__What the exercise asks__
Could you retype the whole listing word for word and drop the images?
_ _ _ _ _
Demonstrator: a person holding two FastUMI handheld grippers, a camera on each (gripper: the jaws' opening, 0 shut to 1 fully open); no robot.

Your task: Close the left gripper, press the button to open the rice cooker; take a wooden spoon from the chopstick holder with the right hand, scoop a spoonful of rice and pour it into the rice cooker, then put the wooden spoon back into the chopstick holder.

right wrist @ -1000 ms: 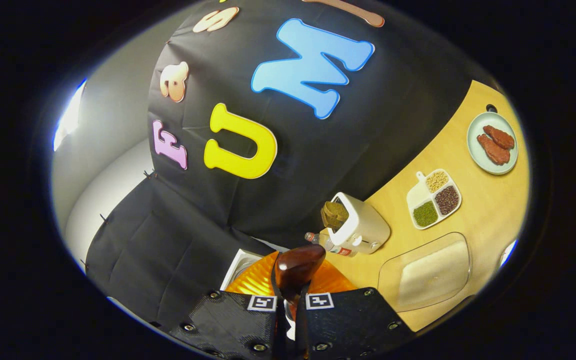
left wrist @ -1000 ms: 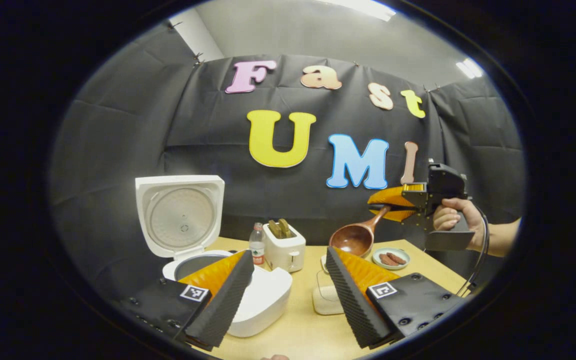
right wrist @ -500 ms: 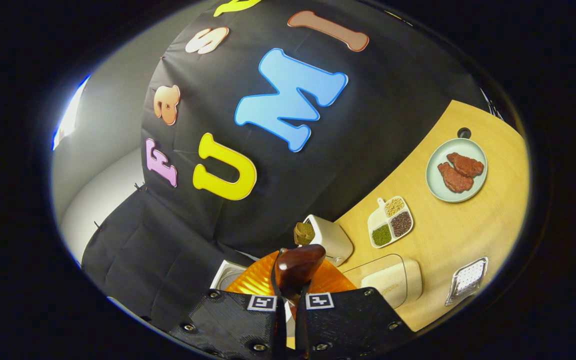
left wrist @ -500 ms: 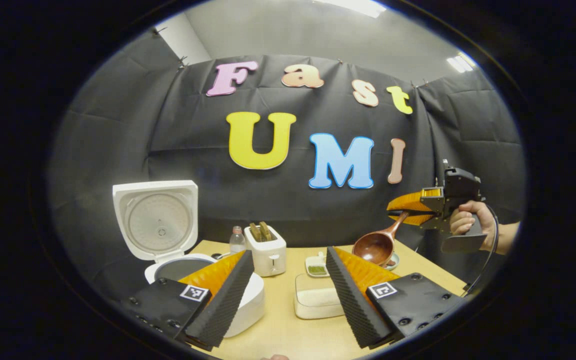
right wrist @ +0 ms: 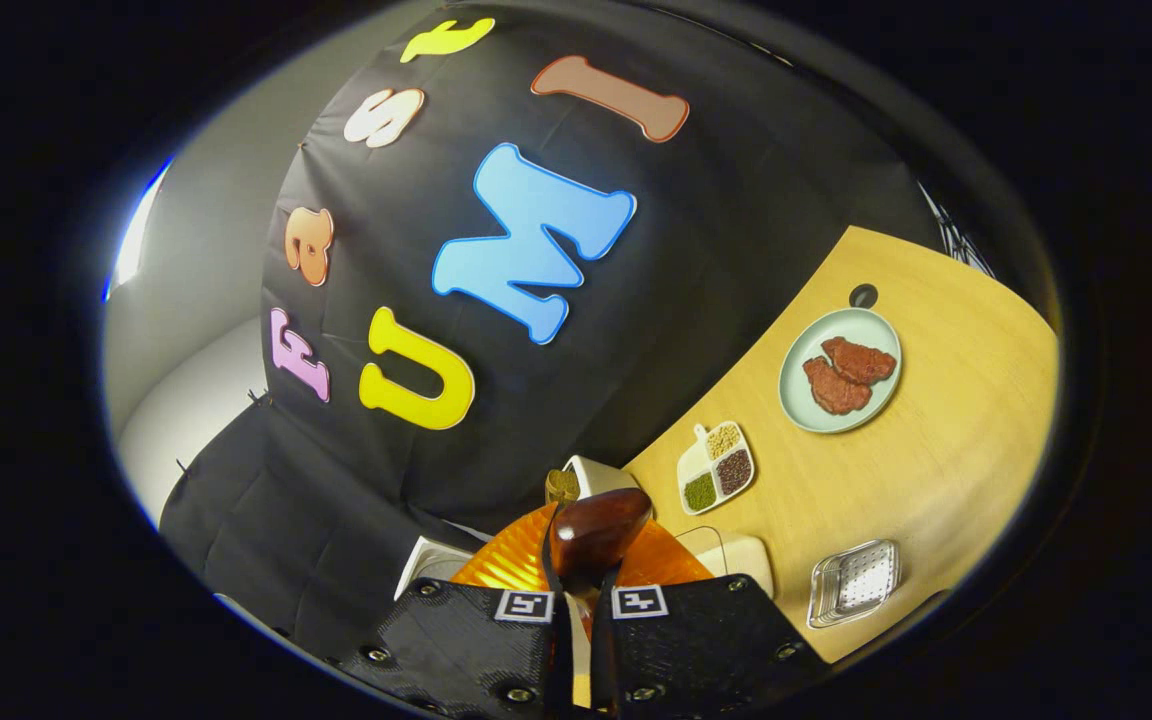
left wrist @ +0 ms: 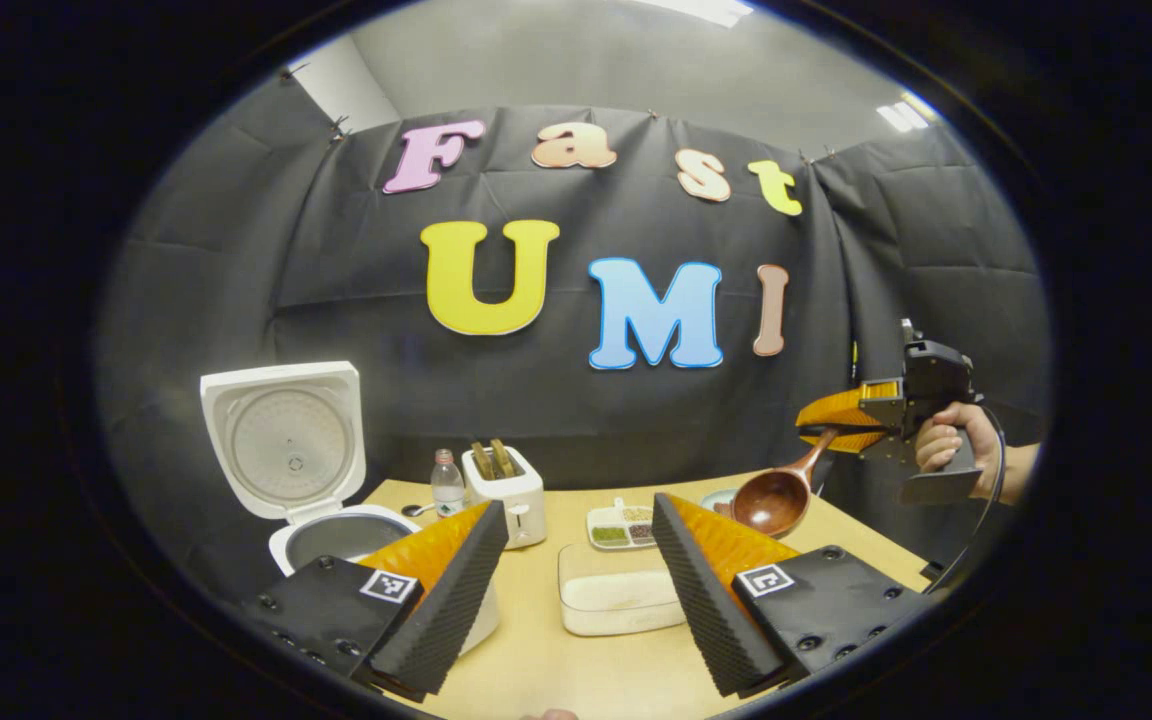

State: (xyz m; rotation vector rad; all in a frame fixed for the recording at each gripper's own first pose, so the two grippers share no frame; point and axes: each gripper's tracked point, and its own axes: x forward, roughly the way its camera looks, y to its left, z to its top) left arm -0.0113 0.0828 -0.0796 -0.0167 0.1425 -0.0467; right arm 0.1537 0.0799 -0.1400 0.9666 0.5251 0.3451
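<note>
Right gripper (right wrist: 576,585) is clamped on the handle of the wooden spoon (left wrist: 781,495), both fingers pressed against it; in the left gripper view it is held by a hand (left wrist: 948,450) off the table's right edge, handle running down-left so the dark bowl hangs just above the far right of the table (left wrist: 576,670), hollow side facing the camera, no rice visible in it. Left gripper (left wrist: 576,585) stands with fingers wide apart, holding nothing. Rice cooker (left wrist: 336,535) at the left, lid upright and open; inner pot looks dark, contents cannot be told. Between the left fingers sits a clear box (left wrist: 616,600) with a layer of white rice. Behind it, a divided dish (right wrist: 716,468) holds green, pale and dark grains in separate compartments. Toaster (left wrist: 506,490) with two brown slices in its slots; small bottle (left wrist: 447,483) just beside it. Right gripper view looks down from above and adds a pale green plate (right wrist: 886,400) with two reddish-brown pieces on it and a ridged metal tray (right wrist: 851,582) near the table's front edge. Left gripper view gives the cooker's lid underside and the spoon seen from the side.
</note>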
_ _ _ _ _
__Task output__
Demonstrator: a person holding two FastUMI handheld grippers, a camera on each (gripper: the jaws' opening, 0 shut to 1 fully open); no robot.

Your task: Close the left gripper, press the button to open the rice cooker; take a wooden spoon from the chopstick holder with the right hand, scoop a spoonful of rice and pour it into the rice cooker, then put the wooden spoon back into the chopstick holder.

right wrist @ -1000 ms: 
left wrist @ -1000 ms: 
right wrist @ -500 ms: 
left wrist @ -500 ms: 
right wrist @ +0 ms: 
left wrist @ +0 ms: 

State: (xyz m; rotation vector rad; all in a frame fixed for the recording at each gripper's own first pose, so the two grippers share no frame; point and axes: each gripper's tracked point, and its own axes: x forward, roughly the way its camera looks, y to its left, z to its top) left arm -0.0113 0.0828 -0.0796 -0.0167 0.1425 -0.0467; right arm 0.1537 0.0799 -0.1400 0.9666 0.5251 0.3451
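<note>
Right gripper (right wrist: 576,585) is clamped on the handle of the wooden spoon (left wrist: 781,495), both fingers pressed against it; in the left gripper view it is held by a hand (left wrist: 948,450) off the table's right edge, handle running down-left so the dark bowl hangs just above the far right of the table (left wrist: 576,670), hollow side facing the camera, no rice visible in it. Left gripper (left wrist: 576,585) stands with fingers wide apart, holding nothing. Rice cooker (left wrist: 336,535) at the left, lid upright and open; inner pot looks dark, contents cannot be told. Between the left fingers sits a clear box (left wrist: 616,600) with a layer of white rice. Behind it, a divided dish (right wrist: 716,468) holds green, pale and dark grains in separate compartments. Toaster (left wrist: 506,490) with two brown slices in its slots; small bottle (left wrist: 447,483) just beside it. Right gripper view looks down from above and adds a pale green plate (right wrist: 886,400) with two reddish-brown pieces on it and a ridged metal tray (right wrist: 851,582) near the table's front edge. Left gripper view gives the cooker's lid underside and the spoon seen from the side.
</note>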

This exercise has been answered in full.